Single by Keith Urban

from the album Be Here
- Released: 21 November 2005
- Recorded: 2004
- Genre: Country; country pop;
- Length: 4:19
- Label: Capitol Nashville
- Songwriters: Monty Powell; Keith Urban;
- Producers: Dann Huff; Keith Urban;

Keith Urban singles chronology
| "Better Life" (2005) | "Tonight I Wanna Cry" (2005) | "Once in a Lifetime" (2006) |

= Tonight I Wanna Cry =

"Tonight I Wanna Cry" is a song co-written and recorded by Australian country music artist Keith Urban. It was released in November 2005 as the fifth and final single from his 2004 album Be Here. The song peaked at number 2 on the U.S. Billboard Hot Country Songs chart. Urban wrote this song with Monty Powell.

==Music video==
The accompanying music video for this song was directed by Chris Hicky and premiered in early 2006.

==In popular culture==
The song was later sung by Ace Young on American Idol on 4 April 2006, which was designated a country music theme.
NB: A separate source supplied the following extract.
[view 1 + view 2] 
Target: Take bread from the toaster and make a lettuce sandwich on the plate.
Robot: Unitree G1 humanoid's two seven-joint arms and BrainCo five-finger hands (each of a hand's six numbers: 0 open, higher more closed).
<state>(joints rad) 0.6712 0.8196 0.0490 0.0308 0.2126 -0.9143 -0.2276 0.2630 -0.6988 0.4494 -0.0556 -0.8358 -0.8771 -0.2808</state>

Chad Doucette sang it on Canadian Idol. It was also covered by Chris Richardson on American Idol on 6 March 2007

Urban's version was also featured in the 31 January 2007 Medium episode, Very Merry Maggie.

In August 2011, The song was performed on the X Factor by contestant, Mitchell Callaway. Following this performance, Keith's version entered the Australian singles chart at #72.

In February 2013, The song was also performed on "American Idol" by Paul Jolley and Lazaro Arbos in front of Keith Urban himself during the "Sudden Death Round" in Las Vegas.

==Chart performance==
"Tonight I Wanna Cry" debuted at number 42 on the U.S. Billboard Hot Country Songs chart for the week of 3 December 2005.

===Weekly charts===

| Chart (2005–2006) | Peak position |
|---|---|
| Canada Country (Radio & Records) | 2 |
| US Billboard Hot 100 | 36 |
| US Hot Country Songs (Billboard) | 2 |
| Chart (2011) | Peak position |
| Australia (ARIA) | 72 |

===Year-end charts===

| Chart (2006) | Position |
|---|---|
| US Country Songs (Billboard) | 7 |

==Certifications and sales==

| Region | Certification | Certified units/sales |
| Australia (ARIA) | Gold | 35,000^{‡} |
| United States (RIAA) | Platinum | 1,000,000^{‡} |
^{‡} Sales+streaming figures based on certification alone.